Ambos os nomes apareceram na planilha da transportadora usada pela Odebrecht para fazer o pagamento das propinas, a Transnacional. De acordo com o arquivo da transportadoria, Alonso teria recebido dois pagamentos de R$ 500 mil e Araújo, um de R$ 100 mil. A planilha não cita nem Rodrigues nem Police Neto. No caso de Alonso, a entrega foi num endereço da rua Deputado Laercio Corte, no Panamby. Já a entrega relacionada a Araújo cita endereço na avenida Paulista. 
 
O vereador Police Neto afirmou que nunca recebeu recursos da empreiteira e nem foi citado por nenhum dos 77 delatores. "Fábio Ferreira tampouco recebeu ou solicitou qualquer valor à empreiteira. Todas as doações para a minha campanha eleitoral em 2014 foram devidamente declaradas ao TRE-SP, que aprovou as contas", afirmou.

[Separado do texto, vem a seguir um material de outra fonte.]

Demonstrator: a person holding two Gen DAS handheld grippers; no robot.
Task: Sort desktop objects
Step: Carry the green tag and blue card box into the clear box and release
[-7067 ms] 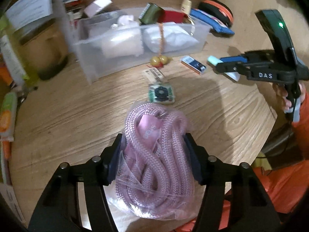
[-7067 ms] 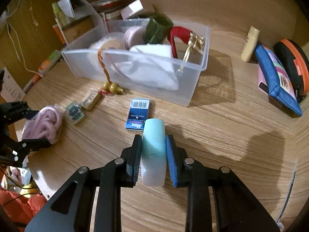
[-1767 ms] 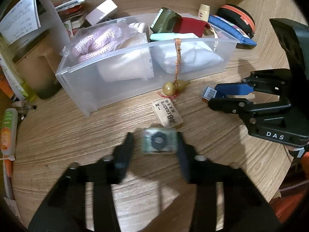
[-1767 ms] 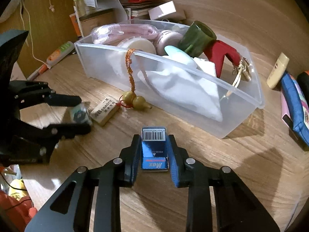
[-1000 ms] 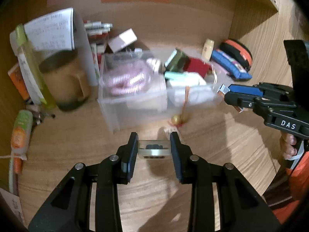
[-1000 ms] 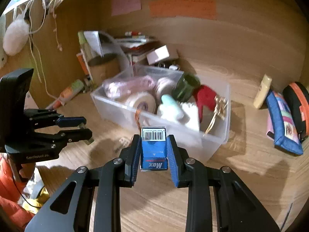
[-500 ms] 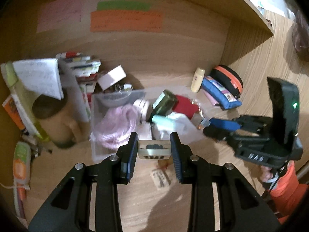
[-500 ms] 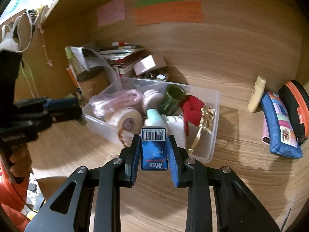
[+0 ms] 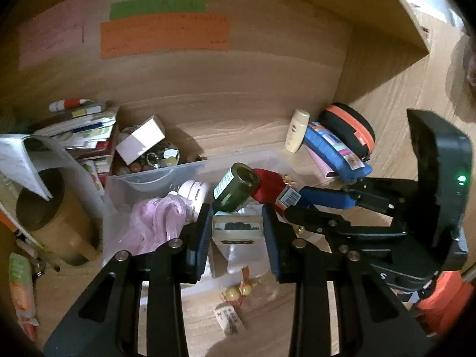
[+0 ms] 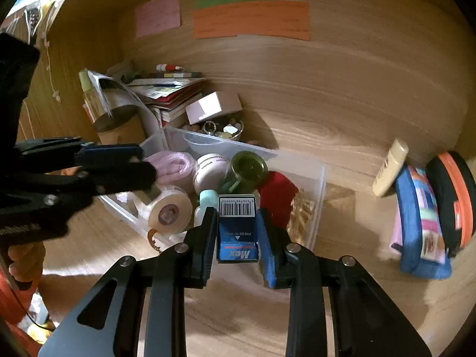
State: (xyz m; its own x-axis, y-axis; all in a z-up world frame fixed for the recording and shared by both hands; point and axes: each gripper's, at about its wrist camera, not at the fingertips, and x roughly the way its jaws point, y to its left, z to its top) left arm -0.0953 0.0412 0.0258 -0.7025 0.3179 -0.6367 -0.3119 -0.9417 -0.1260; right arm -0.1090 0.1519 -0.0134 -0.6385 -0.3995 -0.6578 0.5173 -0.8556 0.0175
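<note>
My left gripper (image 9: pixel 237 232) is shut on a small clear case with a dark part inside (image 9: pixel 237 229) and holds it above the clear plastic bin (image 9: pixel 190 169). My right gripper (image 10: pixel 237 223) is shut on a blue staple box with a barcode (image 10: pixel 237 226), also above the bin (image 10: pixel 315 178). The bin holds a pink rope bundle (image 9: pixel 154 223), a green bottle (image 9: pixel 238 187), a red item (image 10: pixel 278 192), a tape roll (image 10: pixel 169 212) and a white jar (image 10: pixel 209 168). An eraser (image 9: pixel 229 318) and a gourd charm (image 9: pixel 241 290) lie on the desk in front of the bin.
A brown cup (image 9: pixel 44 223), stacked books (image 10: pixel 169 92) and a white box (image 10: pixel 212 105) stand behind and left of the bin. A cream tube (image 10: pixel 389 168), a blue pouch (image 10: pixel 422 223) and a black-orange case (image 10: pixel 455 196) lie at the right. Wooden walls close the back and right.
Both grippers have lifted with their objects and moved forward over the bin. The right gripper now sits close beside the left one.
</note>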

As senhas usadas nos supostos pagamentos ao genro de Rodrigues, Alonso, estão ligadas ao codinome Projeto, que, segundo a Odebrecht, se refere ao ex-prefeito Gilberto Kassab (PSD), que é secretario da Casa Civil licenciado do governo de João Doria (PSDB), segundo reportagem do Estado de S. Paulo.

Tanto Police Neto quanto Rodrigues foram presidentes da Câmara durante a gestão de Kassab,
entre 2006 e 2012. A reportagem procurou Fabiano Alonso, mas ele não respondeu. A reportagem não localizou Rodrigues. A Odebrecht afirmou que "tem colaborado de forma eficaz com as autoridades em busca do pleno esclarecimento dos fatos narrados pela empresa e seus ex-executivos". "A Odebrecht já usa as mais recomendadas normas de conformidade em seus processos internos e segue comprometida com uma atuação ética, íntegra e transparente", afirmou a empresa.